Where do you even start tackling the problem?
The manufacturing shutdowns, the broken pharma supply chain, the misaligned profit incentives.
Toby, break it down for us.
Yeah, shortages can arise for a lot of different reasons.
One, manufacturing complexity, two, heavy regulation.
Those two things mean, there's a lot of room for error, a lot of room for mistakes.
I mean, if the FDA comes and inspects a manufacturing plant finds a little quality area,
error. It could cause the entire manufacturing plant to shut down, which, boom, suddenly you're
without a major supplier. Also, you mentioned misinlied profit incentives. Generic drug market works.
It's kind of been set up for companies to compete on price. The FDA looks at all generics as the
same. So the only way to differentiate yourself from the competition is price, which makes them
not a very high priority for these pharmaceutical companies. It diminishes their motivation to produce
them whatsoever. So there's almost this race to a bottom when it comes to either halting production
or taking shortcuts when it comes to quality on these generic drugs, which down the supply chain
leads to these shortages that we're seeing. And many of the drugs that are in these shortages
are those generics. There's just, you know, patients are the ones that are suffering here.
And the manufacturers say, well, we don't really make money on these anyway. So we're not
going to invest much into redundancies in our supply chain to get these back on the market.
I also think you can't overlook the surge in demand for certain drugs that are creating huge
supply demand imbalances. One of those obviously is those diabetes drugs, those weight loss
drugs like Monjaro. Eli Lilly said they had an unparallel surge in demand over the past
year for Monjaro and its sister drug Zepbound. Meanwhile, one of the poster children
for the drug shortages is Adderall. And there's been a huge spike in demand over the past decade.
Demand is up 45% for stimulants. Providers wrote more than 73 million prescriptions for stimulants in
2021, right at the peak of the pandemic, which was, you know, 45% higher than a decade earlier.
And drug makers were just not prepared for this spike in demand. Right. And also adding to that
Adderall spike in demand, they started being able to be prescribed via telehealth,
just led to even more of those subscriptions being handed out and even less of the supply side
being able to catch up. The type of drug also comes into play, meaning if it's an injectable or
not, because injectables are the most complex manufacturing supply chain. They have the most
things that could potentially go wrong. And so injectables are those things like the OZemps
of the world. So that's another thing. The classification of drug also feeds into whether it's
facing a shortage or not. What stuns me the most about the thing,
this is the lack of transparency that we have into why these, why these shortages are happening.
You know, we've, we've floated how many different types of factors, but we actually just don't
really know because manufacturers are not required to say why there are shortages.

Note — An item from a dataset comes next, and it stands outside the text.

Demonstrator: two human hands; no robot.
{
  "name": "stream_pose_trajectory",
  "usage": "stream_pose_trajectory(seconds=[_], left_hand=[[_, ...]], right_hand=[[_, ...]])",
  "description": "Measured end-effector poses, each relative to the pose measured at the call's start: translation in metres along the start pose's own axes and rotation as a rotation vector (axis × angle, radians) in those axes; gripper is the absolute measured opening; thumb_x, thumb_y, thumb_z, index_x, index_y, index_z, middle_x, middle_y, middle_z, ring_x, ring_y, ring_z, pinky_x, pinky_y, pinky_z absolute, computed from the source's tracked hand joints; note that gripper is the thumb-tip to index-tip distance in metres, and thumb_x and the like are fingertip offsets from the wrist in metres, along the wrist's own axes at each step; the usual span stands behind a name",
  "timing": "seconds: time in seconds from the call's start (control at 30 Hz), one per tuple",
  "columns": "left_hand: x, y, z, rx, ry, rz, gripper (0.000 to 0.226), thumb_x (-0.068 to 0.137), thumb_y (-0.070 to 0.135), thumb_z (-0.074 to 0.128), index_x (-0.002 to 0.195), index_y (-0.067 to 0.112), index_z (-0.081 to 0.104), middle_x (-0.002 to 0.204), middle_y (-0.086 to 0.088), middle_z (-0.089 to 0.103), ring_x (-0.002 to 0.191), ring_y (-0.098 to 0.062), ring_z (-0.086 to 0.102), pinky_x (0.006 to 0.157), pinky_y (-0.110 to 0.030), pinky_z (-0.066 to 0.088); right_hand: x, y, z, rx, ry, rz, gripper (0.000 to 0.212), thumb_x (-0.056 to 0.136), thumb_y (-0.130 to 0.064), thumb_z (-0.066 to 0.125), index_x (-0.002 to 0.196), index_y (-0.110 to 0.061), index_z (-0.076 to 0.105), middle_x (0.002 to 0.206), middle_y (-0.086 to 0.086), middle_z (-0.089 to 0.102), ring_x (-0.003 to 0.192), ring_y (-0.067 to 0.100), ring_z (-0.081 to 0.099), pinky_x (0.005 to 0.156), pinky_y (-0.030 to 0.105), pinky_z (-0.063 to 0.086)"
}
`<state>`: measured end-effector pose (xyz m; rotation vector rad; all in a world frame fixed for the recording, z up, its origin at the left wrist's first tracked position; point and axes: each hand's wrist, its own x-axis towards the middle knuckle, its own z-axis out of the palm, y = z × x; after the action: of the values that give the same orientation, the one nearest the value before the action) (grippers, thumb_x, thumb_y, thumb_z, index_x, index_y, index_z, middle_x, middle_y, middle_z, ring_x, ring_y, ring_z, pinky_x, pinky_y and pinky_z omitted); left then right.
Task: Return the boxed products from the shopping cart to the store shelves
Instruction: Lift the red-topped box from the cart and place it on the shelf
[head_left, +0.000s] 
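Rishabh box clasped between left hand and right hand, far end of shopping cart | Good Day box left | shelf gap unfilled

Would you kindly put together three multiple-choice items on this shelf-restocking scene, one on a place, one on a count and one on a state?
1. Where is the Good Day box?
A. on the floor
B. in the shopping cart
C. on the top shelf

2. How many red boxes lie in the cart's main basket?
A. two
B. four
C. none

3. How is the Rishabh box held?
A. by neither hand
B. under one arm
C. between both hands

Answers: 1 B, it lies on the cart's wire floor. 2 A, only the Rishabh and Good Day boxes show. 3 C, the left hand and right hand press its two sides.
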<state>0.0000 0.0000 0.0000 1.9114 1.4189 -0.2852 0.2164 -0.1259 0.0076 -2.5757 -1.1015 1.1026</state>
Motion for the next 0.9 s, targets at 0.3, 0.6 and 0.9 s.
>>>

In this study, 60% of cases manufacturers said they did not know or did not provide any
reasons why their drugs were in a short supply.
So more than half of these drugs are in shortages, and all we can do is conjecture about
why that may be the case.
For the last few months, it looked increasing like Tesla was going to conduct a round of layoffs.

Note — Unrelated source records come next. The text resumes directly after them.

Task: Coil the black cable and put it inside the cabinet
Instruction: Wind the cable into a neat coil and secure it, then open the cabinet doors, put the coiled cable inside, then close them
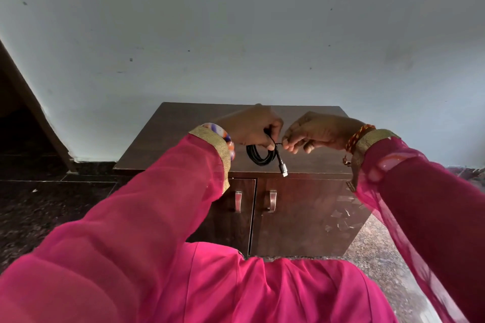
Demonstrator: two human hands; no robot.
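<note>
The black cable [258, 155] hangs as a small coil of several loops from my left hand [252, 126], which is closed around the top of the coil. One end with a silver plug [283, 171] dangles below the coil. My right hand [315, 132] pinches a short stretch of the cable just right of the coil. Both hands are above the front edge of the dark brown cabinet [183, 134]. Its two doors [301, 217] are shut, each with a metal handle [272, 200].
The cabinet stands against a pale grey wall [236, 34]. Dark speckled floor [39, 212] lies to the left and lighter stone floor to the right. Pink sleeves and my pink clothing fill the lower part of the view.
</note>
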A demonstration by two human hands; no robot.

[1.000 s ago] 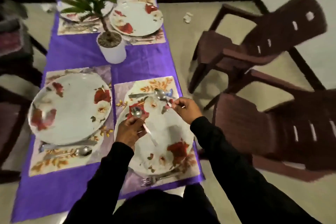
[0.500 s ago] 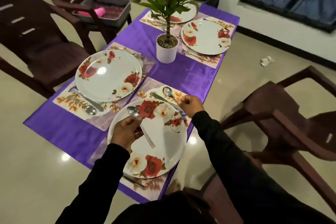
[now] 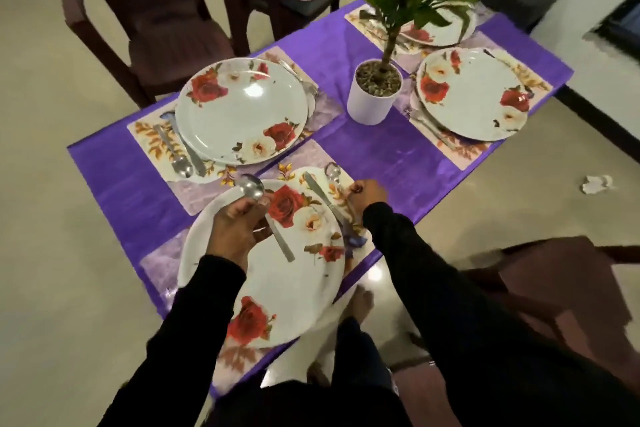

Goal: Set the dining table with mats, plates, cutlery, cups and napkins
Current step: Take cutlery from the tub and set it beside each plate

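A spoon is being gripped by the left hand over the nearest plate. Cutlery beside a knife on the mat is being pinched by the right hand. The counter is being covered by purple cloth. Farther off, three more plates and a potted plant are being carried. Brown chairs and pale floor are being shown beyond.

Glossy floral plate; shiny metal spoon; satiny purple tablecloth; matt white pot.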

And even though there isn't a combustion engine inside at Tesla, where there's smoke, there's fire.
Tesla is indeed laying off 10% of its global workforce that translates to around 14,000 employees.
We don't know which teams will be affected yet, but two long-term execs, one from the power train and energy division,
the other Tesla's policy chair are no longer with the company.
The layoffs fall on the heels of a no-good, dirty rotten quarter for Tesla,
it missed delivery estimates by a wide margin and even had a rare year-over-year drop in sales.
Some analysts are even predicting that Tesla sales will shrink overall for the year, given
tepid cyber truck production and demand, as well as a lack of new models hitting the market.
Neil, Tesla ended last year with just over 140,000 employees, which is double its total
from three years ago.
Did it just get too big, too fast, or is this more of a current reflection of the current
state of the market?
Tesla will say that it is in between two growth ways.
right now. The first was propelled by the Model 3 car and the Model Y. And we're in this
trough right now before they say they're going to roll out their new models, one of which
may be this $25,000 affordable car or a robo taxi, which is a self-driving car. Those are set to
be introduced maybe soon and go into production in 2026. But what is it now? 2024. That is two
years of this stagnant lineup that they have. So Elon Musk and a memo to employees said,
we're preparing for the next phase of growth. We're clearly not in a growth phase right now.
There is nothing I hate more than layoffs. But he said it must be done because these cars are
just not selling like they used to. Right. I was reading some of the industry reaction to this.
A lot of people have felt like Tesla actually has been underemployed for years now, given the
size and the scope of their ambitions. But Tesla has always had this very scrappy startup mentality.
But if you actually zoom out for a second, Tesla is a 20-year-old company at this point.
You don't want this overworked culture, this culture of very high turnover.
They've been able to paper over it via very good recruiting.
But this latest round of layoffs cannot help.
It's definitely not going to help in morale at the company right now.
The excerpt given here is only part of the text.